== Segment start ==

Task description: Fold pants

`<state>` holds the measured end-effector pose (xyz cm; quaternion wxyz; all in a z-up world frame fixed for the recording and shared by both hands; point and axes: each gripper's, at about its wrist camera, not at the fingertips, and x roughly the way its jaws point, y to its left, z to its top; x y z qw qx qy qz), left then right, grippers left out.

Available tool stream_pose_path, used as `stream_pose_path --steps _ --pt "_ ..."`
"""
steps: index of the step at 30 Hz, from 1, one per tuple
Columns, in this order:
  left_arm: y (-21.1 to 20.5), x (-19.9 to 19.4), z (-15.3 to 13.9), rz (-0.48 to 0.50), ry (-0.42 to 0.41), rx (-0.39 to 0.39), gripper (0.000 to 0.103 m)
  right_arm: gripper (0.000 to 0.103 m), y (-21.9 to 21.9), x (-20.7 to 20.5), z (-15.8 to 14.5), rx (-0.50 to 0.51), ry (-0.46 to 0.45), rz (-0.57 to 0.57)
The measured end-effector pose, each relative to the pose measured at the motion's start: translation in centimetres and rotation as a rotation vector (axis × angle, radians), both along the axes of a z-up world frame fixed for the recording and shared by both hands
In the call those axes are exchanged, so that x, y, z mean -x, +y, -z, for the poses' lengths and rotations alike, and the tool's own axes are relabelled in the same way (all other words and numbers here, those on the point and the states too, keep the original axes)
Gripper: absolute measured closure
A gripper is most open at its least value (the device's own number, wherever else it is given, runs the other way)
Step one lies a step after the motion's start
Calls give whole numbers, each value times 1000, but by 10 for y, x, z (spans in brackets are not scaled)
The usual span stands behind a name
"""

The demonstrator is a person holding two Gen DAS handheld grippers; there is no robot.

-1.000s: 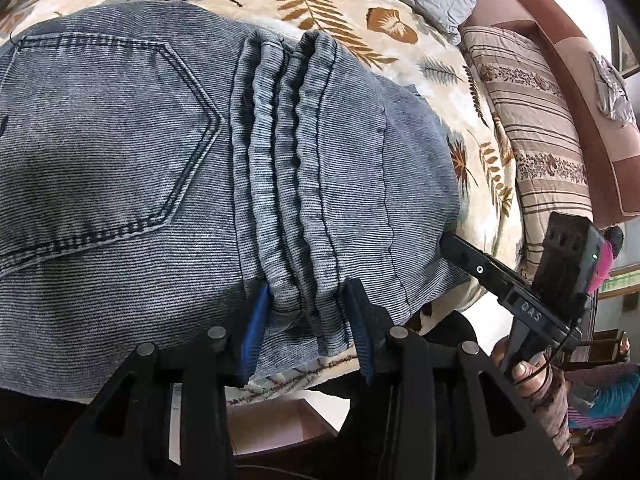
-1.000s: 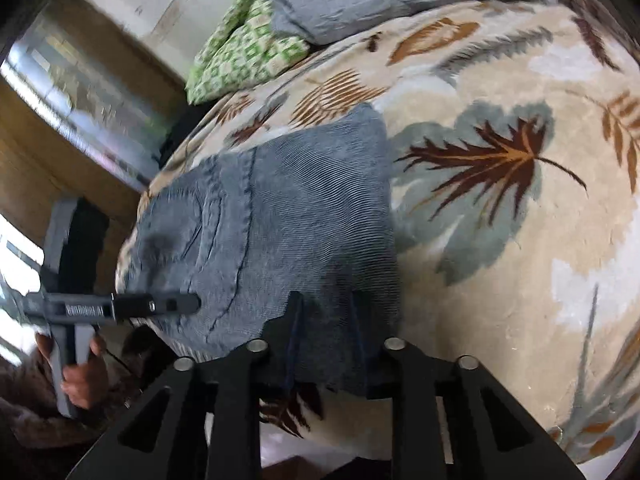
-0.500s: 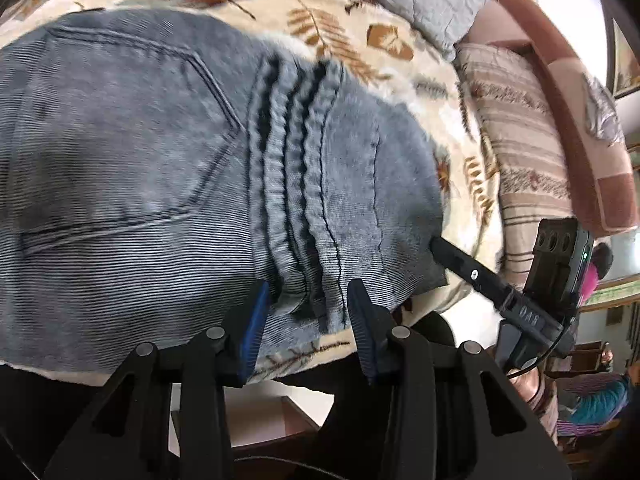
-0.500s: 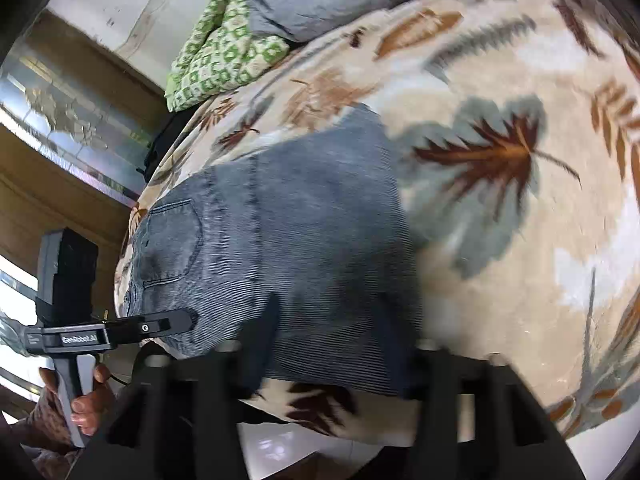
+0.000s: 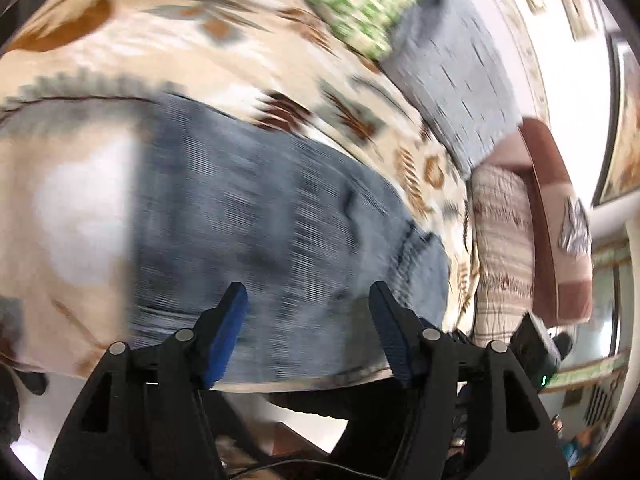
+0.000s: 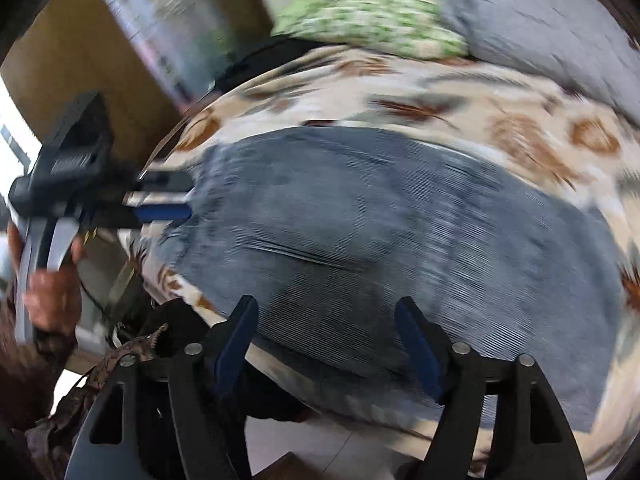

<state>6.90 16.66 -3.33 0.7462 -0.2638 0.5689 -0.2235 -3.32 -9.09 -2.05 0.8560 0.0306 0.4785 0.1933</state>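
The blue-grey denim pants (image 5: 260, 216) lie folded in a flat stack on the leaf-print bedspread (image 5: 120, 52), near the bed's front edge. They also show in the right wrist view (image 6: 380, 216). My left gripper (image 5: 308, 300) is open and empty, just above the stack's near edge. My right gripper (image 6: 328, 316) is open and empty over the near edge of the pants. The left gripper also shows in the right wrist view (image 6: 168, 204), at the left end of the stack. Both views are motion-blurred.
A green patterned pillow (image 6: 372, 12) and a grey quilted pillow (image 5: 452, 76) lie at the back of the bed. A striped cushion (image 5: 504, 240) and a brown headboard (image 5: 556, 224) stand to the right. A wooden wall (image 6: 80, 64) stands on the left.
Both grippers have opened wide and let go of the pants. Both have drawn back and swung, so the views turned and blurred.
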Motion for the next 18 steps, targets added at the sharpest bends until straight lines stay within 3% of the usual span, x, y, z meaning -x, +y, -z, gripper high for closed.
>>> stream_pose_path --steps 8,11,18 --pt "58 -50 20 -11 78 -14 36 21 129 0 11 192 -104 -198" --pt "63 -71 27 28 105 8 33 21 158 1 24 268 -119 -242" --pt "64 -113 47 66 170 44 28 19 209 15 51 556 -246 -335"
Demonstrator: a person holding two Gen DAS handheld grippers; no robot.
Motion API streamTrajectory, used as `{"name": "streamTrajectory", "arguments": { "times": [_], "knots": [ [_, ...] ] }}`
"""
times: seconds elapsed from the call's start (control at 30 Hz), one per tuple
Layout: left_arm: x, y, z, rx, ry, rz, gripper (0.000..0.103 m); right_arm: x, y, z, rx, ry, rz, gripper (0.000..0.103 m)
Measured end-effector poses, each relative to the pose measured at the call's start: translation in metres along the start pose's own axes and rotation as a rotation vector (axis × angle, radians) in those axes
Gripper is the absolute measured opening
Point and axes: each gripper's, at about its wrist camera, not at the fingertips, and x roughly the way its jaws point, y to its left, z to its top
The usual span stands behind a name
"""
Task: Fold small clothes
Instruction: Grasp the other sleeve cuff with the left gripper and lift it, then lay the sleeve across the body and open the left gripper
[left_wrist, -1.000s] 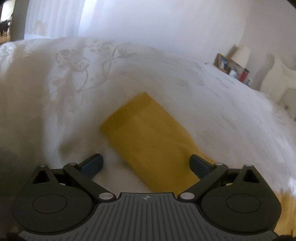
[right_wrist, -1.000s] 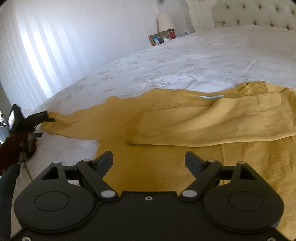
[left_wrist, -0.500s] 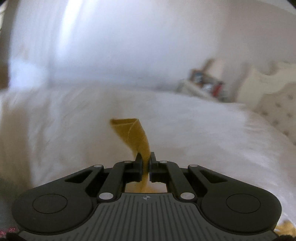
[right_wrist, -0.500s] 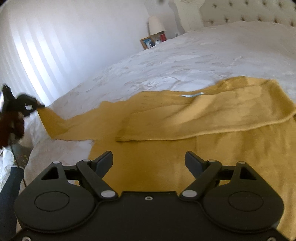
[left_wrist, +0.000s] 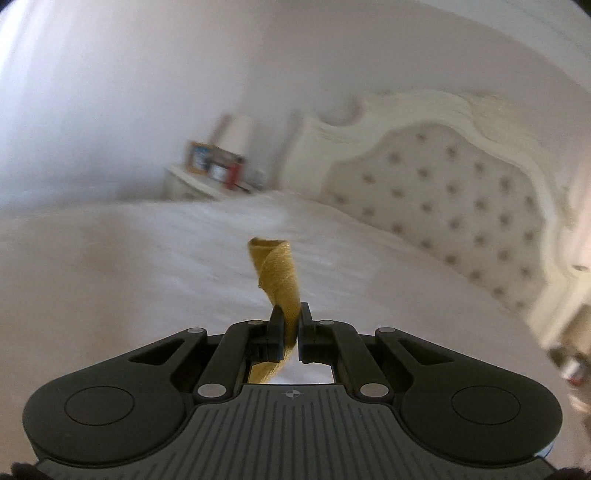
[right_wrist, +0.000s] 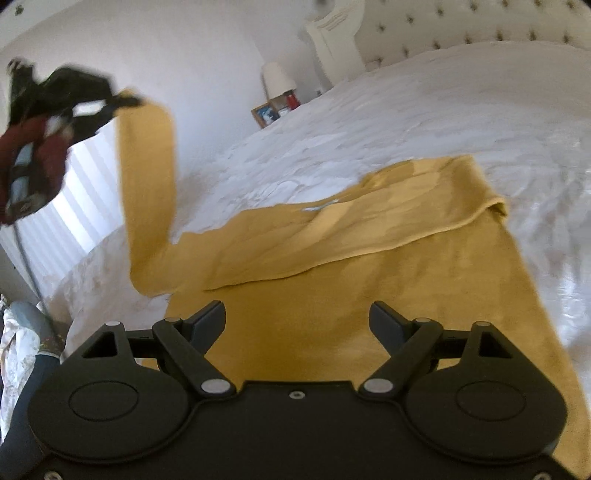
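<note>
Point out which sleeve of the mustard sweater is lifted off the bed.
The sleeve pinched in the left gripper, hanging in the air; the other sleeve lies folded across the mustard-yellow knit sweater.

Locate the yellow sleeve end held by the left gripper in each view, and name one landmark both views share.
Left wrist view: the sleeve end rises twisted from the shut left gripper, centre of the picture, below the middle.
Right wrist view: the same sleeve hangs lifted at upper left, pinched at its top; the right gripper is open over the sweater body.
Shared landmark: the framed photo on the nightstand.
</note>
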Motion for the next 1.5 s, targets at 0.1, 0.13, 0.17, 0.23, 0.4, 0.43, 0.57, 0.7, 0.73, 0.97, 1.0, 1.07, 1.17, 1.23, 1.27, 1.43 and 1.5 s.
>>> {"name": "streamTrajectory", "arguments": {
  "times": [0.1, 0.13, 0.17, 0.23, 0.4, 0.43, 0.57, 0.7, 0.73, 0.97, 1.0, 1.07, 1.17, 1.23, 1.27, 1.43, 1.5],
  "knots": [
    [0.04, -0.035, -0.029, -0.02, 0.058, -0.053, 0.006, -0.011, -0.014, -0.002, 0.019, -0.004, -0.01, 0.086],
    [0.052, -0.05, -0.043, -0.017, 0.081, -0.07, 0.006, -0.014, -0.018, -0.002, 0.025, -0.005, -0.016, 0.086],
    [0.064, -0.058, -0.056, -0.013, 0.102, -0.085, 0.006, -0.017, -0.022, -0.003, 0.031, -0.008, -0.023, 0.086],
    [0.082, -0.07, -0.076, 0.002, 0.132, -0.108, 0.008, -0.021, -0.031, -0.004, 0.052, -0.008, -0.035, 0.086],
    [0.091, -0.089, -0.111, 0.097, 0.227, -0.214, 0.039, -0.024, -0.048, -0.006, 0.08, 0.016, -0.07, 0.086],
    [0.085, -0.087, -0.114, 0.11, 0.223, -0.239, 0.041, -0.024, -0.049, -0.006, 0.075, 0.019, -0.076, 0.086],
    [0.053, -0.069, -0.118, 0.24, 0.15, -0.25, 0.05, -0.02, -0.056, 0.001, 0.05, 0.029, -0.094, 0.086],
    [0.026, -0.025, -0.128, 0.356, 0.105, -0.116, 0.057, -0.007, -0.066, 0.018, 0.03, 0.015, -0.102, 0.086],
    [0.022, -0.009, -0.133, 0.371, 0.115, -0.066, 0.057, -0.003, -0.068, 0.024, 0.024, 0.008, -0.099, 0.086],
    [0.003, 0.1, -0.19, 0.277, 0.298, 0.202, 0.057, 0.052, -0.078, 0.073, -0.047, -0.018, -0.085, 0.086],
    [0.004, 0.111, -0.194, 0.244, 0.314, 0.218, 0.056, 0.063, -0.08, 0.078, -0.051, -0.009, -0.092, 0.086],
    [-0.007, 0.128, -0.206, 0.203, 0.262, 0.186, 0.057, 0.086, -0.086, 0.086, -0.053, 0.009, -0.111, 0.086],
    [-0.008, 0.123, -0.215, 0.23, 0.202, 0.17, 0.064, 0.11, -0.095, 0.093, -0.055, 0.033, -0.161, 0.085],
    [-0.003, 0.114, -0.219, 0.254, 0.19, 0.171, 0.071, 0.121, -0.1, 0.096, -0.034, 0.04, -0.176, 0.085],
    [-0.002, 0.111, -0.219, 0.273, 0.194, 0.183, 0.072, 0.126, -0.103, 0.097, -0.019, 0.045, -0.178, 0.085],
    [0.0, 0.105, -0.224, 0.295, 0.196, 0.198, 0.074, 0.148, -0.107, 0.098, 0.004, 0.092, -0.214, 0.062],
    [0.003, 0.105, -0.224, 0.287, 0.195, 0.194, 0.074, 0.15, -0.101, 0.098, -0.019, 0.11, -0.228, 0.027]
  ]
}}
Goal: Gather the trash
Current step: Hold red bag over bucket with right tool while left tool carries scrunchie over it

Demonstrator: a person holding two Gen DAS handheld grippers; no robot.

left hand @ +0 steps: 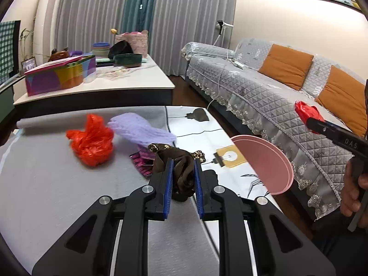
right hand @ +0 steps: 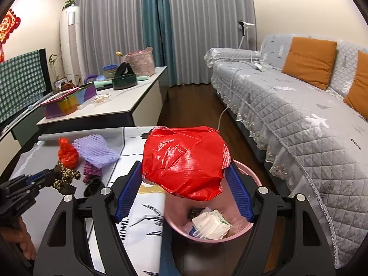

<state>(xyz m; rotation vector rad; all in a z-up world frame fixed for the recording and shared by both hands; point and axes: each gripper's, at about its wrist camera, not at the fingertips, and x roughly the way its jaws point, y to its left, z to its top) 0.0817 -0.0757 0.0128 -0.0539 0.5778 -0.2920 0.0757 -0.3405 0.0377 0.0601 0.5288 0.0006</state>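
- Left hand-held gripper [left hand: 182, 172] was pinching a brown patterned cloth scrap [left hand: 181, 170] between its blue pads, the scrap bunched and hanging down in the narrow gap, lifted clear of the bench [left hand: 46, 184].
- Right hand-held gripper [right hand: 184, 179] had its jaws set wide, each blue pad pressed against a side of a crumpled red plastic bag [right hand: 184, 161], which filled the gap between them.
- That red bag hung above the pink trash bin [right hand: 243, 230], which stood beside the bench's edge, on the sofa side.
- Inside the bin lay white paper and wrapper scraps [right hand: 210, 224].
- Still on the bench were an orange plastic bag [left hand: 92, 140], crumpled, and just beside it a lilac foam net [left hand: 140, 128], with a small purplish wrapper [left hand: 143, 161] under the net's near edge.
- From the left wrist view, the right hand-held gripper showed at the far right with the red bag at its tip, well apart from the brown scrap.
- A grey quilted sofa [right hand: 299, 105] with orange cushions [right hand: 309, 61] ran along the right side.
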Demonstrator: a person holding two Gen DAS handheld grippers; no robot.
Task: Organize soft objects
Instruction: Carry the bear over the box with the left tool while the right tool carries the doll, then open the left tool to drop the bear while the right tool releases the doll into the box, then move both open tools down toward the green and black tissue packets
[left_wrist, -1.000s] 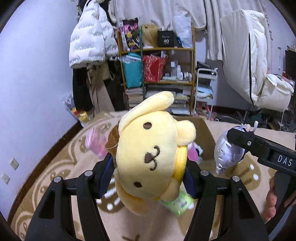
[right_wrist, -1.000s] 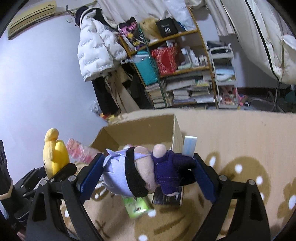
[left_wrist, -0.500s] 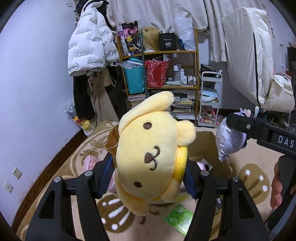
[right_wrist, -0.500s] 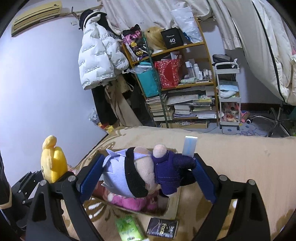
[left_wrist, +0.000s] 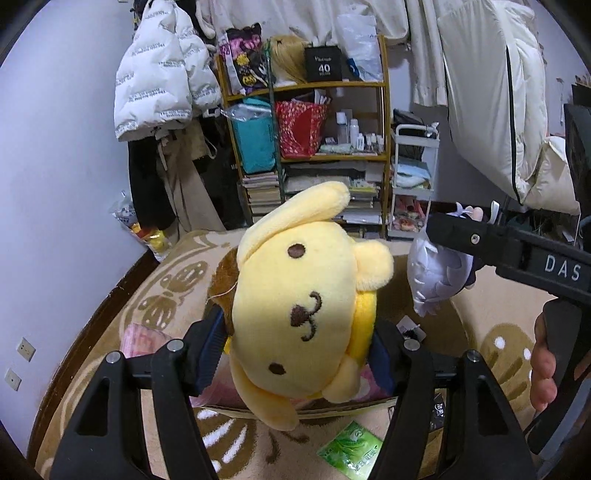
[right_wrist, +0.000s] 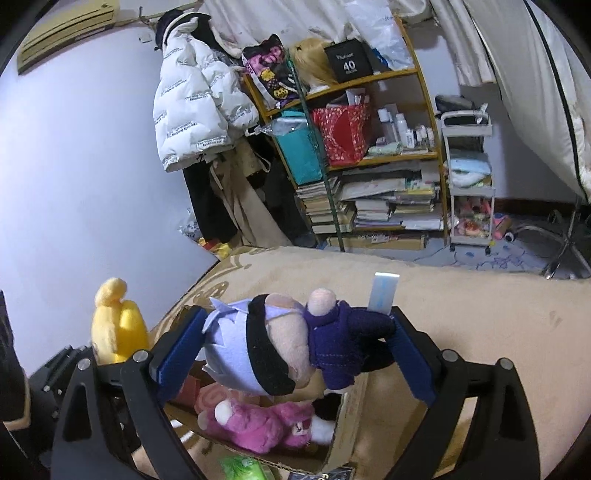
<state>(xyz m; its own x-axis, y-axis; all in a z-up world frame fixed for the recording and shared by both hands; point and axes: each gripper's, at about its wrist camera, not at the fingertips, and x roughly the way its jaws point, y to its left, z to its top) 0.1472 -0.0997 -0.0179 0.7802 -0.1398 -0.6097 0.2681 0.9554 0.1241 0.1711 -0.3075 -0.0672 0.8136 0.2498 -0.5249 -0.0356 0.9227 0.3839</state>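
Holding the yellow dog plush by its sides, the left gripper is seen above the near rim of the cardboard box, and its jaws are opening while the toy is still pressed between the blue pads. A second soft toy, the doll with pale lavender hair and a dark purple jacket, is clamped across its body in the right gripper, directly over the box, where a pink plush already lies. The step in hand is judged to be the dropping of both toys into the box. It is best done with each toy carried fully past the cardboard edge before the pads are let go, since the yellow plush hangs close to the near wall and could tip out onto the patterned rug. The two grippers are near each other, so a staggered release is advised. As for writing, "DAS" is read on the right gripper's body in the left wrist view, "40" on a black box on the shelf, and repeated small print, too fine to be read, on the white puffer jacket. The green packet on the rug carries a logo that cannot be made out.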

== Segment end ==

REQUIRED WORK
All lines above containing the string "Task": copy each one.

THE ANSWER
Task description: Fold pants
Task: Fold small clothes
Task: Organize soft objects

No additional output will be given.